_What this task involves_. Report back every line of the entries that contains "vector", exactly as written.

◆ ◆ ◆ ◆

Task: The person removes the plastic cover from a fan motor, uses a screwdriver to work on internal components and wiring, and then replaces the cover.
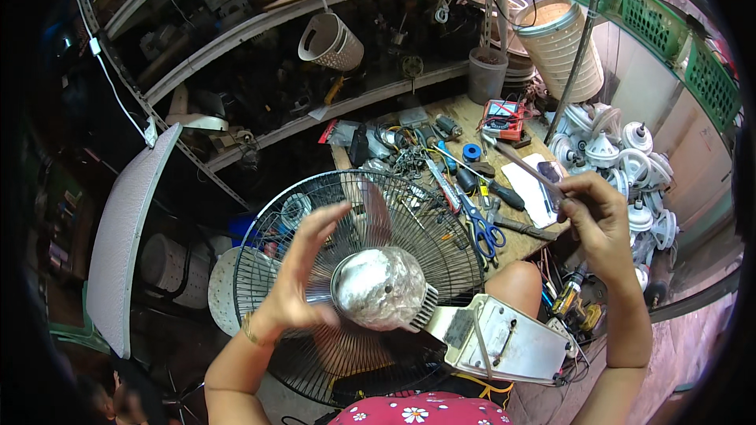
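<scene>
An electric fan lies across my lap, its round black wire guard [260,212] turned away from me. At the guard's middle sits the worn, whitish motor housing [382,287], and a pale neck and base [504,338] stretches to the right over my leg. My left hand [295,283] is open beside the housing, its fingers spread over the guard. Raised at the right, my right hand [594,216] pinches a thin, dark rod-like tool [529,167] that points up and left over the bench; its exact kind I cannot make out.
On the wooden bench [520,248] lie blue-handled scissors [482,232], a hammer [526,227], a red multimeter [502,118], blue tape [472,152] and several loose parts. White fan gearboxes [630,165] are heaped at the right. A yellow drill [568,295] sits below. Tall white panel [130,252] stands left.
</scene>
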`<action>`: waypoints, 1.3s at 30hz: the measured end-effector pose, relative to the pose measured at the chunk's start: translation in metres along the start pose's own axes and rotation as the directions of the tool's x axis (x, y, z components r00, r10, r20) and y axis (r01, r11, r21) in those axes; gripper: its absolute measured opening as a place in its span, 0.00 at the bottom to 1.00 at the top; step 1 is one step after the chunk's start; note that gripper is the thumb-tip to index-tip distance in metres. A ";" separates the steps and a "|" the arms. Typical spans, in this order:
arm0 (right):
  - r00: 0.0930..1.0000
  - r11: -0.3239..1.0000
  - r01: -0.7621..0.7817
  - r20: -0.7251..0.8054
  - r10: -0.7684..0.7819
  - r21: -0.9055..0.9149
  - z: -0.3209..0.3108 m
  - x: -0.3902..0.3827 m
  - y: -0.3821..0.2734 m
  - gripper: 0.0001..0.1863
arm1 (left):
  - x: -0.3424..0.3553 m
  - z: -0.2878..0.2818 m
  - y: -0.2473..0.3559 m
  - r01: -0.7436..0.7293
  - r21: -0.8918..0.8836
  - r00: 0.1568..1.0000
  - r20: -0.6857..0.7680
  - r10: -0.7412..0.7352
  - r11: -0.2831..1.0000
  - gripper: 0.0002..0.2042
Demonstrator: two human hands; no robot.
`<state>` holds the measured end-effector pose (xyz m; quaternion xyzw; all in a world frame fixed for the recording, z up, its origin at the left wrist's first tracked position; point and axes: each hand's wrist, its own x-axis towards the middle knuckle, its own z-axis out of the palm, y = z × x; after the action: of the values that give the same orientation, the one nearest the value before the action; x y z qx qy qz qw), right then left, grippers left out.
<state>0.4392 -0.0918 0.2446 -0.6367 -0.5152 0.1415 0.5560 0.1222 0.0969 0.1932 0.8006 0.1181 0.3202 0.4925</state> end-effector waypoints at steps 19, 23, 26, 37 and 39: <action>0.966 0.883 0.254 0.142 -0.214 -0.394 0.006 -0.002 0.016 0.17 | -0.048 0.053 -0.045 -0.236 0.482 0.946 -0.087 0.314 0.844 0.53; 0.966 0.892 0.252 0.148 -0.211 -0.374 0.005 -0.003 0.024 0.17 | -0.059 0.059 -0.051 -0.176 0.449 0.948 -0.162 0.273 0.876 0.52; 0.960 0.885 0.270 0.172 -0.219 -0.380 0.005 -0.004 0.023 0.17 | -0.057 0.062 -0.047 -0.183 0.456 0.935 -0.194 0.298 0.871 0.52; 0.855 0.685 0.511 0.389 -0.344 -0.518 0.007 0.009 0.001 0.13 | -0.054 0.068 -0.044 -0.199 0.648 0.909 -0.158 0.386 0.735 0.35; 0.817 0.626 0.571 0.444 -0.369 -0.531 0.006 0.013 -0.007 0.13 | -0.058 0.066 -0.042 -0.194 0.754 0.929 -0.066 0.365 0.628 0.32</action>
<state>0.4368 -0.0788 0.2535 -0.5997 -0.7570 -0.1031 0.2379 0.1247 0.0411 0.1135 0.8995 0.1623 0.4016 0.0569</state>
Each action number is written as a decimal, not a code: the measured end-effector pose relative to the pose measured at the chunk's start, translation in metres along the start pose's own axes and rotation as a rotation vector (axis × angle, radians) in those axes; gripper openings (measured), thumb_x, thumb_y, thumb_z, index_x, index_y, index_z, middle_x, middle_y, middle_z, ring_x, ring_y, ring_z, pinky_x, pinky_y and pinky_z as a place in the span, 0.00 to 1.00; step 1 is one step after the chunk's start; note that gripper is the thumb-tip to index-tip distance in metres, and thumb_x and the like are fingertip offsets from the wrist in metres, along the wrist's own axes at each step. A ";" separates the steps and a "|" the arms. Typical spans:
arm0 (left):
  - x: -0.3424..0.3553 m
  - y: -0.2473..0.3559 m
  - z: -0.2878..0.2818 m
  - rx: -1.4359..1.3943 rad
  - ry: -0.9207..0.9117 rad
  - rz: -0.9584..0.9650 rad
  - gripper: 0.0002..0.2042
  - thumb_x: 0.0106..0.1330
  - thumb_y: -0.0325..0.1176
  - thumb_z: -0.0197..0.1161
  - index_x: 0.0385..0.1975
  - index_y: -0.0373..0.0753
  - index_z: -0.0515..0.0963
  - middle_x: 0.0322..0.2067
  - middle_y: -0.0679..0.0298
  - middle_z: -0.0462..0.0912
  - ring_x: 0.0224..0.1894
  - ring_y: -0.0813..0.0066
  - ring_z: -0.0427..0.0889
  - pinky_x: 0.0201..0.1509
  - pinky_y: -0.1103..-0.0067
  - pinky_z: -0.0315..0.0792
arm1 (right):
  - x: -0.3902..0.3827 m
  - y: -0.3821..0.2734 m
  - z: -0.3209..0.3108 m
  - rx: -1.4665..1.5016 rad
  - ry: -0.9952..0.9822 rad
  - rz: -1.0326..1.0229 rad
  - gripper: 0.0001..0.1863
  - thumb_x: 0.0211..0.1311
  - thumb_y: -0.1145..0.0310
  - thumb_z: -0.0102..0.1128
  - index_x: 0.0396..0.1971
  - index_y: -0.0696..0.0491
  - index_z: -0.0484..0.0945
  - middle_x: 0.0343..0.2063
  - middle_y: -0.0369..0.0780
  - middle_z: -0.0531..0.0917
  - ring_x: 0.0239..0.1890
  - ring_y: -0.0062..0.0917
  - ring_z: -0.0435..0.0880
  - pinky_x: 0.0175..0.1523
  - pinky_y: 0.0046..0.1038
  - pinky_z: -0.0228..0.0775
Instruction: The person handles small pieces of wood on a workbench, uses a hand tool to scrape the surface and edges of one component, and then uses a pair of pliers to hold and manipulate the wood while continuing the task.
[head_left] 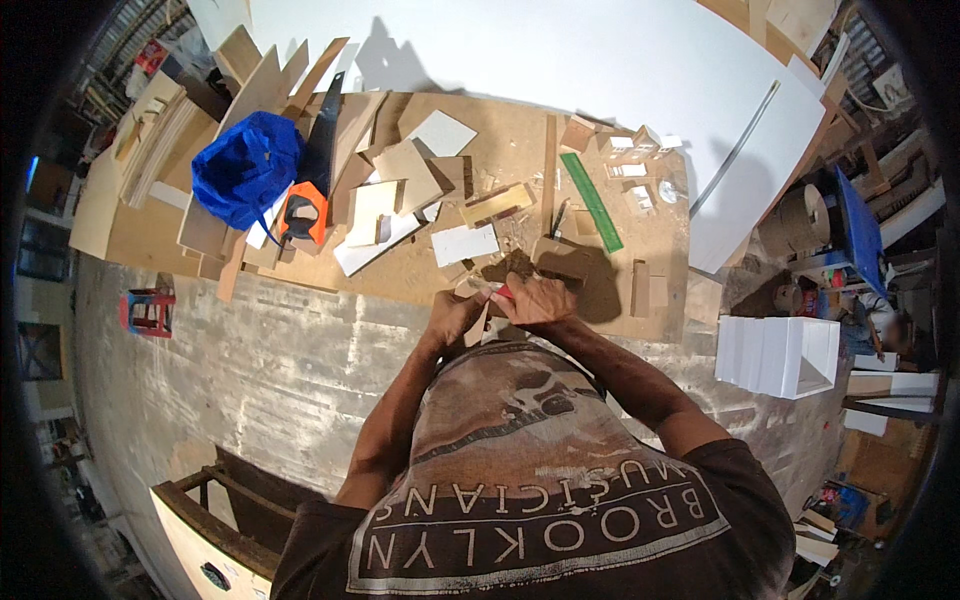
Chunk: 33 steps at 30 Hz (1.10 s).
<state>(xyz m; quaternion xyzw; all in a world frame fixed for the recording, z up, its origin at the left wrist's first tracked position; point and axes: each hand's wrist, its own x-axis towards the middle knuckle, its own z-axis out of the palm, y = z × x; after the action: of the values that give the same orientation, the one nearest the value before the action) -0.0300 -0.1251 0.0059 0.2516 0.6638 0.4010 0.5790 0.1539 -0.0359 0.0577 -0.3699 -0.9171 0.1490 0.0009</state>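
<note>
Close to my body at the worktable's near edge, both hands are closed and almost touching. My left hand (pixel 455 318) grips a small thin piece of board (pixel 478 332), light brown in colour. In my right hand (pixel 541 302) is a small red object (pixel 503 292), pressed near that piece; my fingers cover most of it, so its kind does not show. Beyond the hands lie a white board offcut (pixel 465 245) and a yellowish wooden strip (pixel 498 204). A green ruler (pixel 592 203) and a dark pen-like tool (pixel 560 218) lie farther right.
A handsaw (pixel 304 214) with an orange handle lies left, beside a blue bag (pixel 248 168) and leaning boards. Small model-house parts (pixel 640 145) stand at the far right of the brown worktable (pixel 655 235). White boxes (pixel 765 355) and a red stool (pixel 148 312) flank the table.
</note>
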 end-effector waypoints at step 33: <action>0.009 0.017 0.007 -0.038 -0.289 0.229 0.20 0.66 0.40 0.72 0.51 0.36 0.77 0.37 0.67 0.83 0.35 0.78 0.80 0.40 0.77 0.77 | 0.038 0.041 0.026 0.847 -0.021 -0.025 0.22 0.64 0.51 0.66 0.32 0.58 0.76 0.22 0.33 0.72 0.27 0.24 0.72 0.33 0.31 0.64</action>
<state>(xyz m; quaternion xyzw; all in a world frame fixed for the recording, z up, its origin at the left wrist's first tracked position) -0.0271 -0.1065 0.0148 0.3695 0.5330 0.4365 0.6236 0.1511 0.0108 0.0175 -0.3242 -0.7792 0.5164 0.1454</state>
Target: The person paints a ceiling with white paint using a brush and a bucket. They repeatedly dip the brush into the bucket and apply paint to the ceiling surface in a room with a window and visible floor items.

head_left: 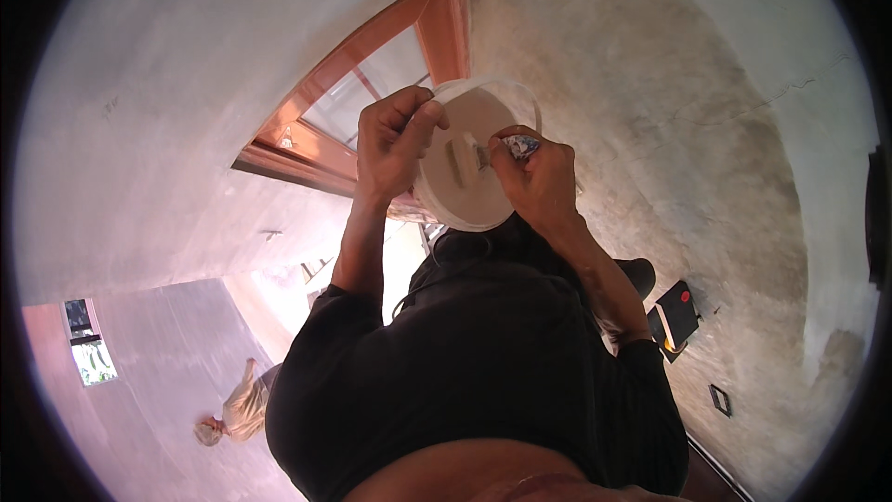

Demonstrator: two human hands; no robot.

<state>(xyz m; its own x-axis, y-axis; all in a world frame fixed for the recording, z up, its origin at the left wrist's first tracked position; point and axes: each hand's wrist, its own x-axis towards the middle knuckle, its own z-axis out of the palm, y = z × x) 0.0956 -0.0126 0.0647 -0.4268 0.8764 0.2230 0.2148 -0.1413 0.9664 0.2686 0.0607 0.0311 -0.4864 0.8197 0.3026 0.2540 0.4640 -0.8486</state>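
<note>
A round white bucket [441, 200] with pale, creamy paint [476, 116] inside is held up before my chest. My left hand [398, 135] is closed on the bucket's left rim, thumb toward the inside. My right hand [539, 172] grips the paint-spattered handle of a paintbrush [481, 158] over the bucket. The brush's pale, paint-covered head points left and lies at the paint; how deep it sits is hard to tell. A thin, pale bail handle [537, 107] arcs above the bucket's far right rim.
A wooden-framed window [372, 74] is set in the wall ahead and left. The wall [650, 130] on the right has patchy beige and pale areas. A black box [675, 314] and a small dark frame [720, 400] are at lower right. Another person [243, 409] is at lower left.
</note>
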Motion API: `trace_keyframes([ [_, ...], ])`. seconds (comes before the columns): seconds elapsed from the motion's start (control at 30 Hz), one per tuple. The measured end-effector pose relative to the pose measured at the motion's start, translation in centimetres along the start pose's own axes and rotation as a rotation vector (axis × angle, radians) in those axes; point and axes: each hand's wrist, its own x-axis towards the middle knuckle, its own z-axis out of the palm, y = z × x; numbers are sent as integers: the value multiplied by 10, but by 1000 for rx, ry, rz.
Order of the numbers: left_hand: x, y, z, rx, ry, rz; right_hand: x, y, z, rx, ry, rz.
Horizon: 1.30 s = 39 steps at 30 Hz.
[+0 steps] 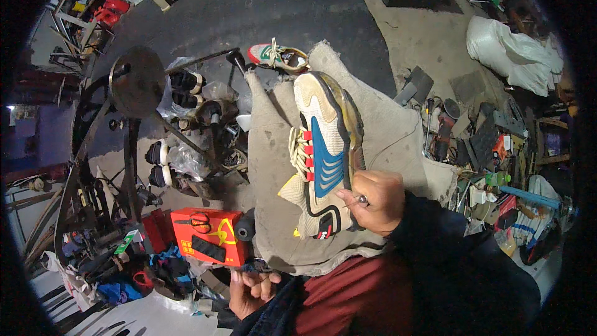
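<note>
A beige sneaker with blue side panels, red lace loops and cream laces lies on its side on a grey cloth over my lap, its toe away from me. My right hand is closed in a fist against the sole edge near the heel. From that fist pokes the rounded metal end of a small tool; the rest of it is hidden. Lower left, my left hand has its fingers curled in, beside an orange-red box. Whatever it may hold cannot be made out.
Scissors and a black flat piece lie on the box, beside a black spool. A second sneaker sits beyond the cloth. An iron wheel stands left; tools, including an angle grinder, and a white sack lie right.
</note>
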Motion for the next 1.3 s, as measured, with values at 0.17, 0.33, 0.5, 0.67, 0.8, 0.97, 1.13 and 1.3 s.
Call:
trace_keyframes([
  [0.17, -15, -8, -17, -80, 18, 21, 0, -3, 5, -24, -32, -16],
  [0.33, -16, -11, -15, -117, 7, 73, -2, -4, -2, 70, 19, -57],
  [0.5, 9, 0, -49, -45, -87, 196, -5, 5, -17, 266, -2, 95],
  [0.67, 45, 38, -149, 57, 270, 221, 6, 31, -44, 567, 124, 340],
  [0.8, 47, 68, -171, 515, 516, 16, 1, 54, -77, 143, 324, 208],
  [0.97, 53, 24, -59, 1012, 74, 579, -31, 35, -64, 279, 59, -22],
  [1.13, 40, -9, 51, 307, -343, 68, -41, 30, -53, 351, -73, -41],
  [1.3, 70, -3, 77, 394, -498, -212, -36, 35, -57, 314, -176, -13],
])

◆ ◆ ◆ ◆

_Answer area_.
Each action number is written as a decimal, not a code: the measured end-effector pose relative to the pose measured at the chunk's start, translation in metres along the start pose's own axes and rotation as a rotation vector (axis × angle, radians) in those axes; gripper openings (measured), thumb_x, thumb_y, thumb_z, index_x, index_y, index_z, middle_x, middle_y, middle_z, ring_x, ring_y, ring_z, pinky_x, pinky_y and pinky_z as a place in the span, 0.00 to 1.00; step 1 is one step after the chunk's start; note that gripper is the thumb-tip to index-tip distance in metres, and thumb_x and the like are fingertip offsets from the wrist in metres, along the wrist's own axes at each step. A ";" separates the steps and a "|" the arms. Typical spans:
Motion API: `trace_keyframes([ [_, ...], ])`. seconds (comes before the columns): seconds elapsed from the motion's start (control at 30 Hz), one per tuple. The measured end-effector pose relative to the pose measured at the motion's start, translation in centimetres along the start pose's own axes and rotation as a rotation vector (axis × angle, radians) in those axes; point and axes: each hand's wrist, its own x-axis towards the middle knuckle, its own z-axis out of the palm, y = z × x; numbers are sent as integers: the value multiplied by 10, but by 1000 for rx, ry, rz.

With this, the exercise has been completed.